A natureza jurídica do duplo grau de jurisdição ainda é controvertida. Alguns juristas defendem que é uma garantia constitucional, apesar de não estar positivado na nossa Constituição Federal, pois seria um princípio implícito; outros entendem que não se trata de garantia nem de princípio constitucional.
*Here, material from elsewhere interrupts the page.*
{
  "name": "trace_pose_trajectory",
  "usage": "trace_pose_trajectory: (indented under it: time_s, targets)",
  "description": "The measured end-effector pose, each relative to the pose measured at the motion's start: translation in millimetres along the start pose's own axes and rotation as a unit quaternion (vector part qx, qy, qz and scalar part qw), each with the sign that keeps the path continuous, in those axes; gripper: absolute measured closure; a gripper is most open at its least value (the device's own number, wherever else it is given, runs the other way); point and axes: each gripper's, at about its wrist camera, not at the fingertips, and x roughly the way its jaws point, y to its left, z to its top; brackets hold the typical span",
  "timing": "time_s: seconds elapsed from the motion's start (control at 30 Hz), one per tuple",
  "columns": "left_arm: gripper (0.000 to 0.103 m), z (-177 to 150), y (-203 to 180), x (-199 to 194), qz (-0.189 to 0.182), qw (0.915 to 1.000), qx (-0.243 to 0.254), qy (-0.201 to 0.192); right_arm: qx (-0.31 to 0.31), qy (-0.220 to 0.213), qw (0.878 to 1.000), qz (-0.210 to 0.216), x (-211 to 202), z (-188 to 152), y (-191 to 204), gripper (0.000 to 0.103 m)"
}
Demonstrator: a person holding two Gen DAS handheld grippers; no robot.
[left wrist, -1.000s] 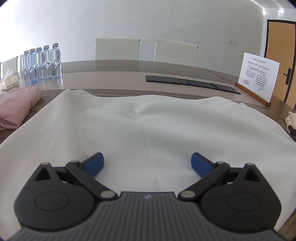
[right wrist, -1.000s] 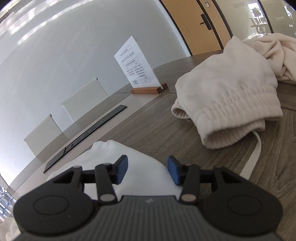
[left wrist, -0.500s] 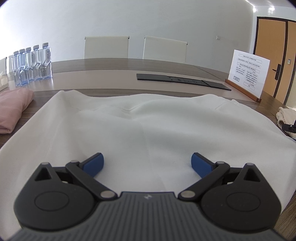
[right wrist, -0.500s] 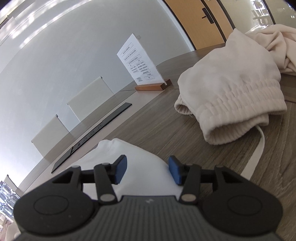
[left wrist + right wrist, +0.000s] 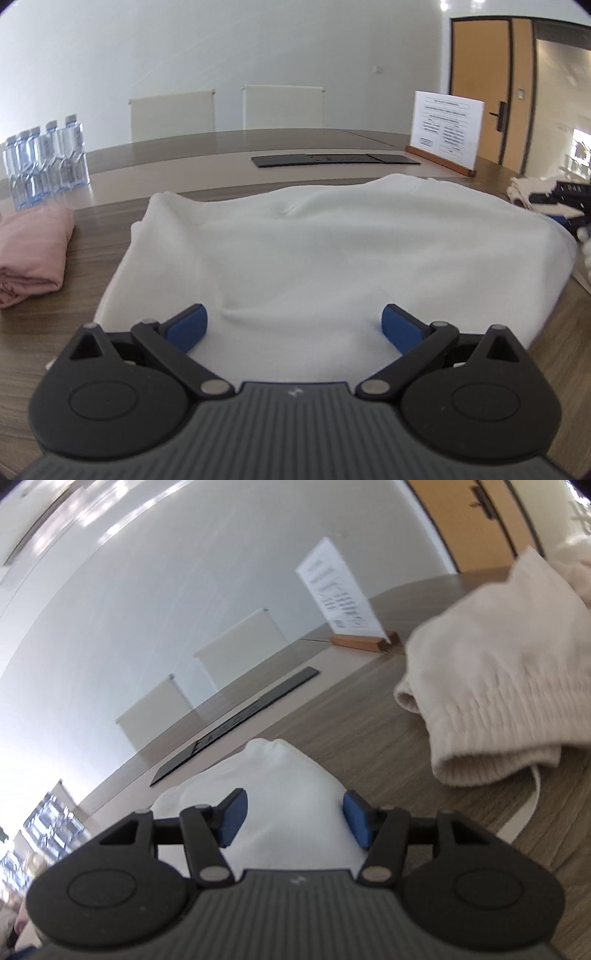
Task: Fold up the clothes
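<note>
On the wooden bench [image 5: 96,225], from left to right, lie a folded pink garment [image 5: 33,251], a white garment [image 5: 332,251] spread flat, and a crumpled cream garment [image 5: 495,686]. The left tool [image 5: 293,326] hangs wide open over the white cloth. The right tool [image 5: 293,821] is opening, with white fabric between its pads, not pinched.

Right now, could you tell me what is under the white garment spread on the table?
The white garment lies on the wooden table, whose grain shows all around its edges. Whatever sits beneath its middle is covered, so I cannot tell whether anything else is under it.
</note>
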Motion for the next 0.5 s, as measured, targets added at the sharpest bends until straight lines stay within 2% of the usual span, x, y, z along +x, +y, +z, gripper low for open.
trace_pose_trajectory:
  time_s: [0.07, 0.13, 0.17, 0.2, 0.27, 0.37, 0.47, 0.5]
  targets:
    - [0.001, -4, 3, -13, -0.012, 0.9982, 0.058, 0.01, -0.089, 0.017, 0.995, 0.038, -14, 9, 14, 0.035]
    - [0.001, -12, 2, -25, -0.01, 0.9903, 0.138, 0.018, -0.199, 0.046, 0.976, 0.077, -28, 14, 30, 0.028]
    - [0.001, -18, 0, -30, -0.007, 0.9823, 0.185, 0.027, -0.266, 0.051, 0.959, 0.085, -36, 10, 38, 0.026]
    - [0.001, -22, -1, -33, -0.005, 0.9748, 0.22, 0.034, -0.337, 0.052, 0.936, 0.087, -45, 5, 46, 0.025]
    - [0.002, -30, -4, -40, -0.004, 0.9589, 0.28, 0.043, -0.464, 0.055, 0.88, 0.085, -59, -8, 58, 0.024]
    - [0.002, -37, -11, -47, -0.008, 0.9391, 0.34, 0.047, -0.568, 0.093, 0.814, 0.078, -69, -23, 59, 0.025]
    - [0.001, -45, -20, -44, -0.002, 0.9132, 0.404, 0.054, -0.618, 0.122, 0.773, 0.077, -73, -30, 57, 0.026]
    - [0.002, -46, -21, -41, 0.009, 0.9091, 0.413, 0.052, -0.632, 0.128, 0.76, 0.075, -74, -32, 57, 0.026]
Daquele primeiro entendimento, de viés constitucional, comungam renomados juristas como Tereza Arruda Alvim e Luis Rodrigues Wambier, segundo os quais, a garantia do duplo grau de jurisdição estaria umbilicalmente ligada ao Estado de Direito. Nessa mesma linha também se posiciona Calmon de Passos, segundo o qual o duplo grau de jurisdição é uma cláusula que está inserida no devido processo constitucional, o qual é um complexo de garantias mínimas contra o subjetivismo e o arbítrio dos que tem o poder de decidir. Também integrando esta corrente encontramos Cândido Rangel Dinamarco, segundo o qual o duplo grau de jurisdição é um princípio constitucional que não precisa vir expresso na Constituição Federal e nem no sistema normativo, pois a Constituição ao disciplinar o Poder Judiciário, como uma instituição hierarquizada, prevendo a existência de Tribunais, tem nela já inserido o referido princípio.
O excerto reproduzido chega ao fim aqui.